Он записал историю той своей ночи, а потом продумал окончание: рассказ, который никогда не будет написан даже симпатическими чернилами, даже на бумаге, которая самовозгорится по прочтении. Это была чистейшая фантазия, немыслимо пытаться выразить ее словами. В ней он на полпути своего ночного бдения перешел через дорогу. Дал знать Полю, что он здесь, и Поль спустился, и они вместе молча поднялись по лестнице. Было совершенно ясно – во всяком случае, Поль ясно дал понять, – чтó дальше.
Он понял, что у него дрожат руки. Да ведь это всего лишь игра воображения, а он никогда не позволял себе заигрываться. Сейчас он очень близко, но все же не около. Ту ночь он бодрствовал под дождем, пока не погас свет в окне. И даже потом он все еще ждал: вдруг что-то случится. Но слепые темные окна ответили отказом. Он выплыл на сушу – промокший до нитки, в ботинках хлюпала вода.
Ему нравились прогоны и репетиции в костюмах, он развлекался, позволяя себе воображать, кто займет то или иное кресло в зрительном зале. Яркое освещение, экстравагантные и роскошные костюмы, ясные звонкие голоса преисполняли его гордостью и наслаждением. За все эти годы он ни разу не видел, чтобы кто-нибудь покупал или читал его книги. И даже если бы он стал свидетелем подобной сцены, читательский приговор был бы ему неизвестен. Чтение было таким же интимным, безмолвным и единоличным актом, как и творчество. А здесь он услышит, как зрители будут задерживать дыхание, вскрикивать, умолкать.
Он мысленно заполнил половину партера лицами друзей и знакомых, а рядом со своим местом и дальше, до самой галерки – до чего же это было захватывающее занятие! – рассадил незнакомцев. Он представил себе светлые, умные глаза на впечатлительном мужском лице, тонкую верхнюю губу, мягкую светлую кожу, крупную фигуру, из тех, что двигаются с неожиданным изяществом. Пока что он поместил эту фигуру в ряд позади себя, ближе к центру, а рядом усадил молодую женщину, ее маленькие тонкие руки были соединены, кончики пальцев почти касались рта. Один в театре – костюмеры были еще за кулисами, – он наслаждался реакцией своего иллюзорного зала при выходе Александера, игравшего Гая Домвиля. Сразу становилось понятно, в чем будет суть сценического конфликта. Он не сводил глаз со своей воображаемой публики на протяжении всей пьесы, подмечал, как озарилось лицо женщины при виде великолепного костюма миссис Эдвард Сейкер с его изысканной элегантностью столетней давности, обратил внимание, каким серьезным и сосредоточенным стало лицо ее тонкогубого спутника, когда Гай Домвиль, отринув свое огромное богатство и блестящее будущее, решил отречься от мира и посвятить себя созерцательной молитвенной жизни в монастыре.

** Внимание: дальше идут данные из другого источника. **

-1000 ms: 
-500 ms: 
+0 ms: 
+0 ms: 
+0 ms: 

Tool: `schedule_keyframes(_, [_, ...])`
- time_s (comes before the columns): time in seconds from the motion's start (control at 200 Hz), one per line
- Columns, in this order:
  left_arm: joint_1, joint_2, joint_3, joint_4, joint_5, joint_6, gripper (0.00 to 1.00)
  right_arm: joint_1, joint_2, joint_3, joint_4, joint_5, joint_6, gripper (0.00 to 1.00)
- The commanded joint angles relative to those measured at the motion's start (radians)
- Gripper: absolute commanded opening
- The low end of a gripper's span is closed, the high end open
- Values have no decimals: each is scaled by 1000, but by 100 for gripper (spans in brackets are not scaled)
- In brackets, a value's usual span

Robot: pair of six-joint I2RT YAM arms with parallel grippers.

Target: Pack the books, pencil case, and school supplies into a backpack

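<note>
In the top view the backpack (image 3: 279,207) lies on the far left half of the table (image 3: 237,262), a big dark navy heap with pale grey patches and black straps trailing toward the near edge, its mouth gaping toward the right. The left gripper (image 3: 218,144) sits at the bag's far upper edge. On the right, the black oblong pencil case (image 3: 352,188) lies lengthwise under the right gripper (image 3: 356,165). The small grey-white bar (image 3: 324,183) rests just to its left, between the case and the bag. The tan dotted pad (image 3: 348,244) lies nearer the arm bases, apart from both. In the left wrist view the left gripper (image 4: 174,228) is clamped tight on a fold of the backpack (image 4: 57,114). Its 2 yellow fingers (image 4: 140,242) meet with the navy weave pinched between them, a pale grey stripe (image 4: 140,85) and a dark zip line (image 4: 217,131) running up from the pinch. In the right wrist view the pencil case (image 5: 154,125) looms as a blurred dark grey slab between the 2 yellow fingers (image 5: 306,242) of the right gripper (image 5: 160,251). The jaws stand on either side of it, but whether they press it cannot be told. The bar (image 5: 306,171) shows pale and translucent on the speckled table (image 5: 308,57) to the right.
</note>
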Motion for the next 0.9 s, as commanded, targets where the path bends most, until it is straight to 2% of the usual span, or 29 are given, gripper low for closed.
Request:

«Гая Домвиля» предстояло еще изрядно сократить, к тому же Генри знал, что актеры обеспокоены расхождениями между первым и вторым актом. Александер, его непреклонный режиссер, велел ему не обращать на них внимания: дескать, их просто подначивает мисс Ветч, у которой мало реплик во втором акте, а в третьем она вообще почти не выходит на сцену. Тем не менее он знал: законы повествования требуют, чтобы однажды появившийся персонаж уже не сходил со страниц, разве что этот герой совсем незначительный или умирает еще до завершения истории. В пьесе он пошел на такой риск, на который никогда не решился бы в романе. Он молился, чтобы это сработало.
Он ненавидел делать купюры, но знал, что не вправе жаловаться. Поначалу он даже слишком много ворчал – можно сказать, капризничал, как больное дитя, – пока не сделался нежеланным гостем в кабинете Александера. Он знал – бесполезно утверждать, что, если бы пьеса нуждалась в сокращениях, он сделал бы их еще до того, как закончил ее. Теперь он день-деньской только этим и занимался, и уже спустя несколько часов ему стало казаться странным, что никто, кроме него, не замечает логических пробелов и пустот.
Во время репетиций он цепенел в бездействии. Его одновременно волновала и пугала мысль о том, что лишь половина работы принадлежит ему, а другая половина – режиссеру, актерам и всем, кто участвует в постановке. Наблюдение за работой стало фактором времени, и это было ново для него. Над аркой авансцены словно бы висели огромные невидимые часы, за тиканьем которых неотрывно должен был следить драматург, их стрелки неумолимо двигались с восьми тридцати до времени падения занавеса – вытерпит ли публика? В этот напряженный двухчасовой период, если вычесть два антракта, ему предстоит решить проблему, которую он поставил перед собой, или же он обречен.